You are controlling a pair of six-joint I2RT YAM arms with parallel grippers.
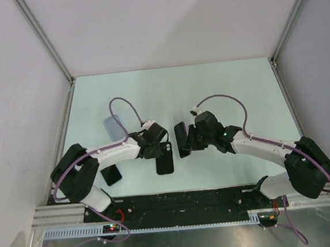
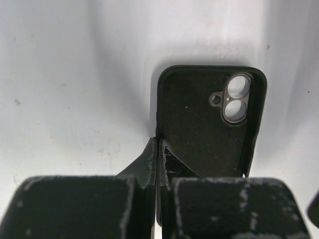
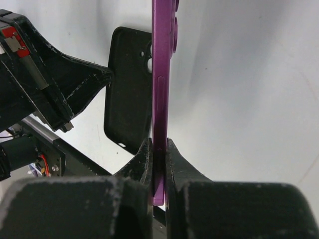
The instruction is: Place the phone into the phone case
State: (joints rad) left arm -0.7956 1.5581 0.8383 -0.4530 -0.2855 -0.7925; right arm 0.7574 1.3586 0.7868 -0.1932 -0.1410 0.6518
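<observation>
My left gripper is shut on the side rim of a black phone case with a camera cut-out, its hollow side facing the wrist camera. The case also shows in the top view and the right wrist view. My right gripper is shut on a purple phone, held on edge; it looks dark from above. Phone and black case are a short gap apart. A translucent pale-blue phone case lies flat at the back left, away from both grippers.
A plain black slab lies on the table under the left arm, near the front edge. The black rail with the arm bases runs along the front. Metal frame posts and white walls bound the table.
</observation>
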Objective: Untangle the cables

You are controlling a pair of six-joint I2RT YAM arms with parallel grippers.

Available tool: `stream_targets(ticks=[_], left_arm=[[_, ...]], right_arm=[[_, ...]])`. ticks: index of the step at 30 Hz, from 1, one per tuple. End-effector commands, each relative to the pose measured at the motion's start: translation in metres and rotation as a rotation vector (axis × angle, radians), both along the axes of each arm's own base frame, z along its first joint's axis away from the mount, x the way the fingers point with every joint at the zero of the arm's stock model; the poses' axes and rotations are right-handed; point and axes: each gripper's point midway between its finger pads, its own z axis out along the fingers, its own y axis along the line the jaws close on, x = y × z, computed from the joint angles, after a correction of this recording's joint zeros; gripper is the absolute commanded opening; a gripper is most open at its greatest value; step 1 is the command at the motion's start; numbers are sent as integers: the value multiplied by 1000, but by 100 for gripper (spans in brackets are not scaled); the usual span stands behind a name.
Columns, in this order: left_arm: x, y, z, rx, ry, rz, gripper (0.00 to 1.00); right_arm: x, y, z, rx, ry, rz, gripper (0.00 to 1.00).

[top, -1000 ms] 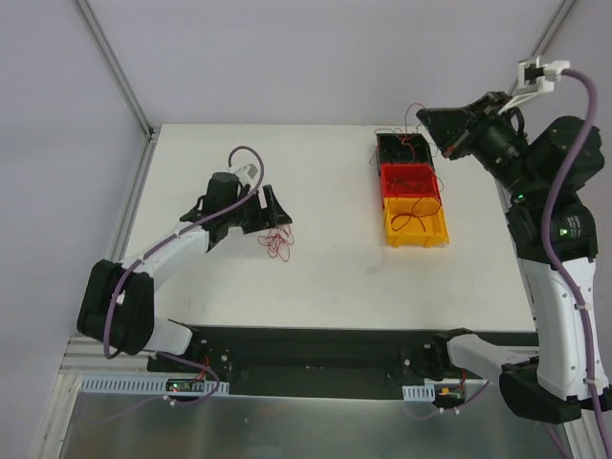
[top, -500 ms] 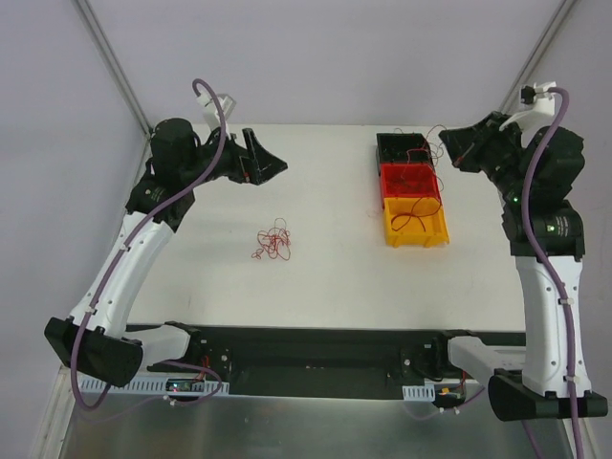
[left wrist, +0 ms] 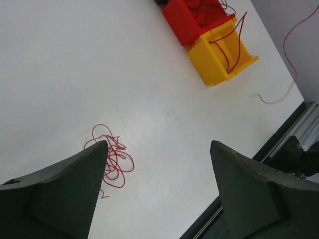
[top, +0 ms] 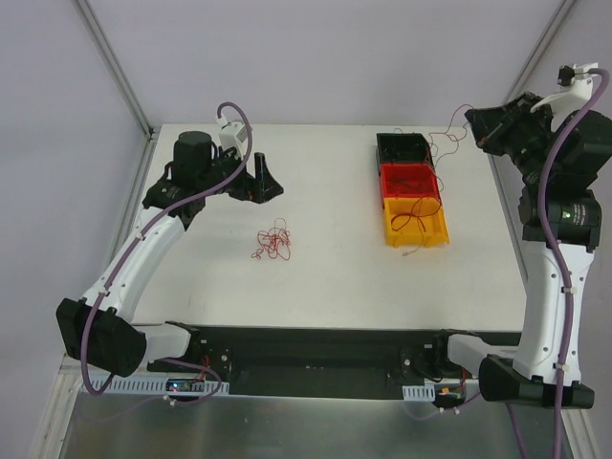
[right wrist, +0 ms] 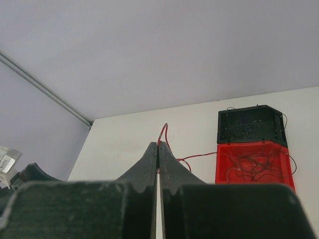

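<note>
Since a second ago the left gripper (top: pixel 260 186) has risen off the table (top: pixel 335 277) from just beside the tangle of red cables (top: pixel 274 241) and now hangs over the far left part of the surface. The tangle itself lies where it lay, alone on the white top, left of centre and near of that gripper. Its loops are loose and scribbly. From the left wrist view the tangle (left wrist: pixel 112 160) shows partly behind the left finger, and the jaws stand wide apart with nothing between them.

Over the same second the right gripper (top: pixel 471 119) has swung further right and higher, away from the bins, to the far right corner. Its jaws are pressed together on a thin red wire (top: pixel 448 143). The right wrist view shows that wire (right wrist: pixel 164 130) rising out from between the closed fingertips (right wrist: pixel 149 154). From there the wire runs left and down toward the bins.

Three bins stand touching in a row on the right half of the table: a black bin (top: pixel 402 146) farthest, a red bin (top: pixel 409 180) in the middle and a yellow bin (top: pixel 418 228) nearest. Red strands lie in the red and yellow ones and hang over their rims. A pale strand (top: pixel 413 251) lies on the table just near of the yellow bin.
</note>
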Motion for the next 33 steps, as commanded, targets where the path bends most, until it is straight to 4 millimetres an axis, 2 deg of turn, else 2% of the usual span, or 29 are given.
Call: stream_targets(ticks=[1, 7, 18, 26, 29, 33], left_arm=[[5, 6, 1, 38, -55, 1, 83], [7, 11, 0, 57, -69, 24, 82], [3, 11, 3, 50, -81, 21, 83], [2, 10, 6, 40, -86, 16, 84], [1, 10, 7, 41, -91, 15, 87], [1, 9, 6, 37, -89, 5, 89]], right_arm=[[0, -2, 34, 13, -87, 10, 0], [16, -13, 27, 15, -60, -18, 0], [35, -19, 14, 19, -22, -23, 0], [33, -18, 56, 52, -97, 3, 0], [35, -18, 55, 60, -91, 6, 0], [39, -20, 44, 59, -68, 0, 0]])
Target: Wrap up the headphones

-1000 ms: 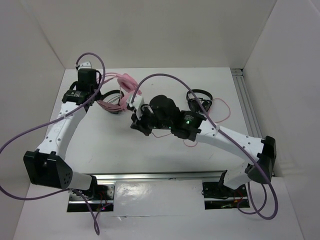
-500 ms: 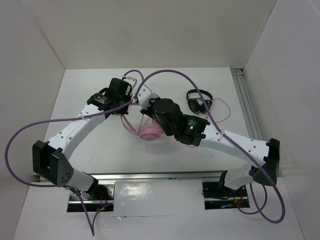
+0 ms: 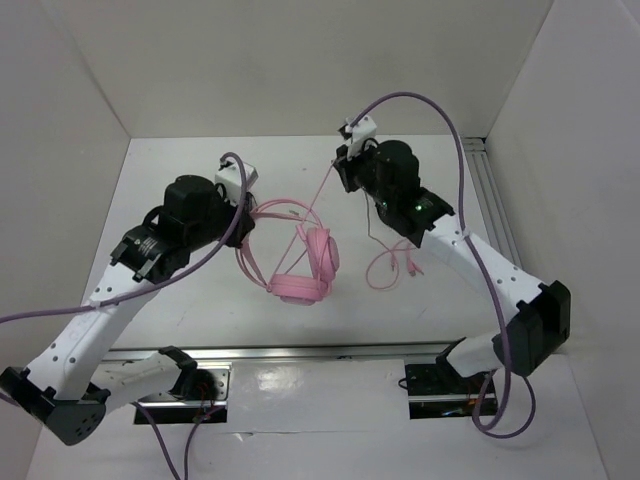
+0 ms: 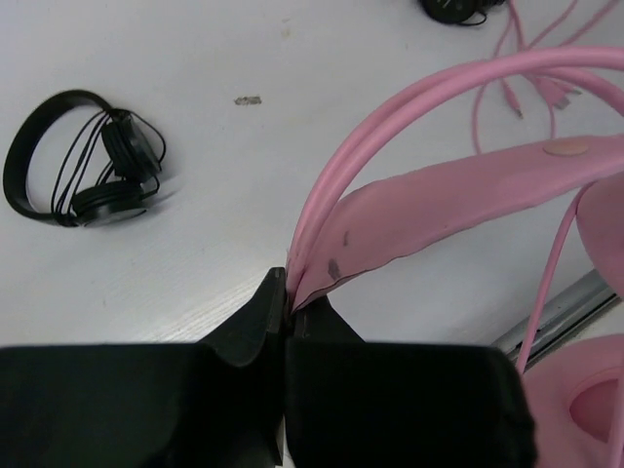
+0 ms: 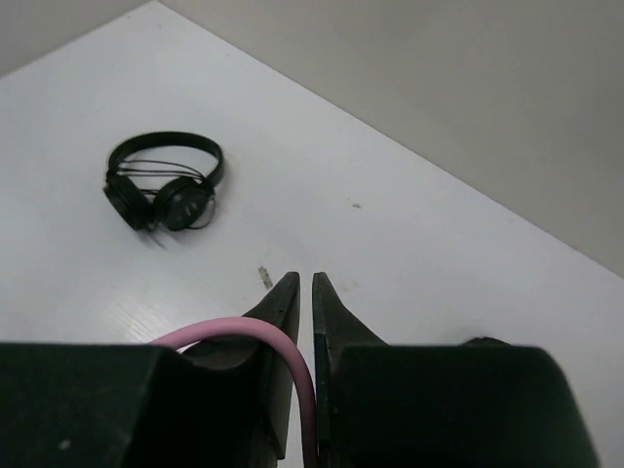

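Note:
The pink headphones (image 3: 318, 258) hang off the table from their headband, cups down, at the table's middle. My left gripper (image 3: 250, 214) is shut on the pink headband (image 4: 439, 195) near its left end; the jaws (image 4: 289, 292) pinch the padded strap. One pink cup (image 4: 585, 409) shows at the lower right of the left wrist view. My right gripper (image 3: 341, 172), raised at the back, is shut on the thin pink cable (image 5: 304, 390). The cable runs taut from there down to the cups (image 3: 312, 215). Its loose end lies looped on the table (image 3: 388, 266).
A small black headset (image 4: 86, 172) lies on the white table in the left wrist view, and another (image 4: 453, 8) at its top edge. The right wrist view also shows a black headset (image 5: 162, 183). White walls (image 3: 300, 60) enclose the table; a metal rail (image 3: 320, 352) runs along the near edge.
My right gripper has swung up and back from above the headphones, drawing the cable taut. My left gripper has moved nearer and now holds the headband up, so the headphones hang.

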Robot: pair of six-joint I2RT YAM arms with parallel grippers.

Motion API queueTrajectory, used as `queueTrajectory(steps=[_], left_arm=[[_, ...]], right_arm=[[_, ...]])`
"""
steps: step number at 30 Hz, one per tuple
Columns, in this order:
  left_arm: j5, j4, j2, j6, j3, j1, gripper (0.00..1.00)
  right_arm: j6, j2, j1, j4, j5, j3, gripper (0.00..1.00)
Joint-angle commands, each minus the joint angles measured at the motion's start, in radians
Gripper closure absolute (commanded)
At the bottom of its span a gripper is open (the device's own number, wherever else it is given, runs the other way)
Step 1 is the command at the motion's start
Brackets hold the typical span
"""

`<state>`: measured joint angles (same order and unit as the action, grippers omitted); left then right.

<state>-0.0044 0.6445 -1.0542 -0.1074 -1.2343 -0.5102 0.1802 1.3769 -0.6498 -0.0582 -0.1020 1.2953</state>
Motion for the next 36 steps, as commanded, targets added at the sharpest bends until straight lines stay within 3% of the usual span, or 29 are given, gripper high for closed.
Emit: queueTrajectory(steps=[1,5,11,14,20,23,24,27,31,32,33,36], left_arm=[[0.138,0.044,0.033,0.015,-0.097,-0.013,1.00],[0.075,0.081,-0.009,-0.073,-0.290,-0.013,1.00],[0.086,0.090,-0.053,-0.167,-0.568,-0.013,1.00],[-0.055,0.101,-0.087,-0.247,-0.707,-0.013,1.00],[-0.376,0.063,-0.182,-0.322,-0.778,0.001,1.00],[-0.432,0.052,-0.292,-0.331,-0.853,0.038,1.00],[-0.449,0.061,-0.321,-0.331,-0.901,0.056,1.00],[-0.500,0.076,-0.407,-0.319,-0.971,0.093,1.00],[-0.519,0.104,-0.539,-0.328,-1.012,0.189,1.00],[-0.546,0.104,-0.552,-0.328,-0.989,0.190,1.00],[-0.572,0.095,-0.566,-0.328,-0.928,0.190,1.00],[-0.572,0.070,-0.566,-0.341,-0.775,0.199,1.00]], right_arm=[[-0.175,0.080,0.130,0.176,0.412,0.029,0.82],[-0.373,0.149,0.142,0.401,0.660,-0.094,0.80],[-0.546,0.318,0.018,0.717,0.709,-0.224,0.73],[-0.637,0.431,0.009,0.901,0.775,-0.272,0.70],[-0.775,0.524,-0.060,1.180,0.794,-0.421,0.67],[-0.814,0.536,-0.114,1.346,0.762,-0.540,0.74],[-0.823,0.536,-0.147,1.369,0.762,-0.568,0.81],[-0.823,0.508,-0.201,1.440,0.714,-0.681,0.85],[-0.765,0.354,-0.295,1.349,0.624,-0.795,0.88],[-0.745,0.247,-0.345,1.291,0.590,-0.809,0.91],[-0.716,0.190,-0.375,1.156,0.537,-0.809,0.97],[-0.553,-0.034,-0.488,0.871,0.413,-0.763,1.00]])
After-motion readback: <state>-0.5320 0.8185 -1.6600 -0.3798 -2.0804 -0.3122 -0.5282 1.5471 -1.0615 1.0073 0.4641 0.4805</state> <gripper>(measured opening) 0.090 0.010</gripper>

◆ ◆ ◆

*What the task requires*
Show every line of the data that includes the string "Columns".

*Response to the task*
Columns, in this order: left_arm: x, y, z, rx, ry, rz, gripper (0.00 to 1.00); right_arm: x, y, z, rx, ry, rz, gripper (0.00 to 1.00).
Columns, in this order:

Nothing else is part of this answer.